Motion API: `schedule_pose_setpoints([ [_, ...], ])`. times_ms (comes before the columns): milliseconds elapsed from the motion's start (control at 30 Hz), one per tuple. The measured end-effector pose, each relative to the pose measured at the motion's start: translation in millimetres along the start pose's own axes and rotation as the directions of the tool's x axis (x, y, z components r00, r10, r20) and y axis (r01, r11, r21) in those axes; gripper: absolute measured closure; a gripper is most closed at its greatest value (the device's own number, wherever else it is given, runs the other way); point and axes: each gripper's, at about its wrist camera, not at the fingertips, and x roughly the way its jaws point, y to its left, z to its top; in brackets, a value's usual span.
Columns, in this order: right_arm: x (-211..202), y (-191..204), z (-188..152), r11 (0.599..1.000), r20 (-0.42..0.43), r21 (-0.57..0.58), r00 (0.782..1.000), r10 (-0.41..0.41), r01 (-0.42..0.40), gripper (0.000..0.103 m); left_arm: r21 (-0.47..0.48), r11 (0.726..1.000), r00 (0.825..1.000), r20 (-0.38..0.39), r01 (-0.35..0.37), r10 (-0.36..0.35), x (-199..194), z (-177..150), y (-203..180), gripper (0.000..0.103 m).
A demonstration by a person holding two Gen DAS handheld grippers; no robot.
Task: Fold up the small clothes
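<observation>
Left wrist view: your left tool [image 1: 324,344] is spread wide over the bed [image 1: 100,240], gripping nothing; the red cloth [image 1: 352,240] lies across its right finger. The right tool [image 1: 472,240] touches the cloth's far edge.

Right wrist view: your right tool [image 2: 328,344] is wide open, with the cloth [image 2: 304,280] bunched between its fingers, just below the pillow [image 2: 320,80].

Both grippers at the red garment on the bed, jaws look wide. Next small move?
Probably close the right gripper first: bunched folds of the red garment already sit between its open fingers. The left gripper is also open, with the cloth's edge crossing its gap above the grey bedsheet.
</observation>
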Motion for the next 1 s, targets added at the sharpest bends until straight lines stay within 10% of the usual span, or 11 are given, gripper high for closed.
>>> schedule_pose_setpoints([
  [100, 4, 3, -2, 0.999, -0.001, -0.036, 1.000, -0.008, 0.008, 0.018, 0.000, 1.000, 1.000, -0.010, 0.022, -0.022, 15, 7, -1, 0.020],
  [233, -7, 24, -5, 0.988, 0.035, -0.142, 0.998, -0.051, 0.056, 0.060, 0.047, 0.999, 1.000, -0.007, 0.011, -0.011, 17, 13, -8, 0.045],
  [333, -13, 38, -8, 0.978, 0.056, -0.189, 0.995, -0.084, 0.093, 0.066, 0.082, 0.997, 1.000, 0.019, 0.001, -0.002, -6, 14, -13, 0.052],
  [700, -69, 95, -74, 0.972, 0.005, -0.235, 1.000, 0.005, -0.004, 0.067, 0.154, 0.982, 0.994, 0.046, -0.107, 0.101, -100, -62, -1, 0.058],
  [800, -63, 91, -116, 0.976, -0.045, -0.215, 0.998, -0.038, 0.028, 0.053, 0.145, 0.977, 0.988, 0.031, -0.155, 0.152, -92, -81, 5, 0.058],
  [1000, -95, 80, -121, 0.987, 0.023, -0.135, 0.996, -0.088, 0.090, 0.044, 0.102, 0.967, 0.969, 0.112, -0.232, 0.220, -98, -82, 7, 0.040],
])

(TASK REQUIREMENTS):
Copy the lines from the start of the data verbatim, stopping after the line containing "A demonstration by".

(ANSWER TO THIS PROBLEM):
Motion API: `schedule_pose_setpoints([ [_, ...], ])`. times_ms (comes before the columns): milliseconds elapsed from the motion's start (control at 30 Hz), one per tuple. The measured end-effector pose, each relative to the pose measured at the motion's start: translation in millimetres along the start pose's own axes and rotation as the directions of the tool's x axis (x, y, z components r00, r10, r20) and y axis (r01, r11, r21) in those axes; gripper: absolute measured closure; a gripper is most closed at its greatest value (the device's own number, wherever else it is given, runs the other way); point and axes: each gripper's, at about its wrist camera, not at the fingertips, and x roughly the way its jaws point, y to its left, z to its top; in brackets, a value's usual span.
Columns, in this order: right_arm: x (-211..202), y (-191..204), z (-188..152), r11 (0.599..1.000), r20 (-0.42..0.43), r21 (-0.57..0.58), r00 (0.782..1.000), r10 (-0.41..0.41), r01 (-0.42..0.40), gripper (0.000..0.103 m); left_arm: r21 (-0.47..0.48), r11 (0.726..1.000), r00 (0.825..1.000), r20 (-0.38..0.39), r01 (-0.35..0.37), r10 (-0.36..0.35), x (-199..194), z (-177..150), y (-203..180), gripper (0.000..0.103 m).
A demonstration by a person holding two Gen DAS handheld grippers; no robot.

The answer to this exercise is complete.